Samuel Doria Medina, empresario y destacado político, ha emitido una seria advertencia respecto a la solicitud de la Central Obrera Boliviana (COB) de un incremento salarial del 20%. El exministro manifestó su preocupación a través de su cuenta de X, señalando que esta propuesta podría generar un severo desequilibrio económico e impulsar aún más la inflación en el país.
Doria Medina argumentó que el beneficio de tal aumento recaería principalmente en los empleados del sector público, como maestros, policías, personal de salud y otros funcionarios. El empresario subrayó que, dada la predominancia de la informalidad en el mercado laboral boliviano, donde cerca del 80% de la fuerza de trabajo opera fuera de regulaciones formales, esta medida no alcanzaría a la mayoría de la población.
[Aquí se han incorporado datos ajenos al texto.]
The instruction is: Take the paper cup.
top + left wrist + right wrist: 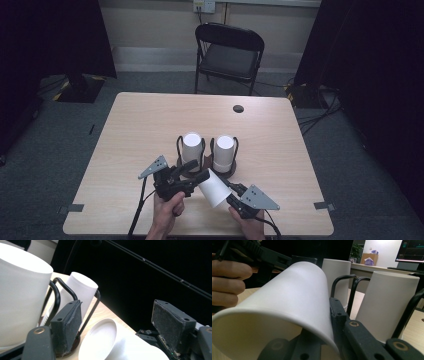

“Un aumento elevado de la masa salarial estatal generará más inflación todavía”, citó Doria Medina. El político explicó que, aunque ciertos trabajadores estatales recibieran un salario mayor, este beneficio se vería erosionado por el incremento generalizado de precios, perjudicando tanto a ellos mismos como al resto de la economía. La iniciativa de la COB, liderada por su secretario ejecutivo, Mario Argollo, ha sido calificada como una “provocación” por la falta de respuesta gubernamental a su pliego petitorio, planteado el 4 de abril. Argollo ha anunciado posibles movilizaciones.
Samuel Doria Medina detalló el mecanismo inflacionario. Sostuvo que un mayor gasto público sin un respaldo adecuado en divisas incrementa la liquidez monetaria, lo cual, a su vez, presiona el tipo de cambio y puede provocar una depreciación del boliviano frente al dólar. Esta situación lleva a los comerciantes a elevar sus precios para proteger sus márgenes, creando un ciclo vicioso de aumento de costos y, consecuentemente, nuevas demandas salariales.
Previamente, el ministro de Economía, Gabriel Espinoza, había expresado que la propuesta de la COB era inviable. El titular de Economía enfatizó la necesidad de que el debate se enfoque en la estabilidad laboral y la mejora de la calidad del empleo, en lugar de en incrementos salariales que podrían comprometer la macroeconomía.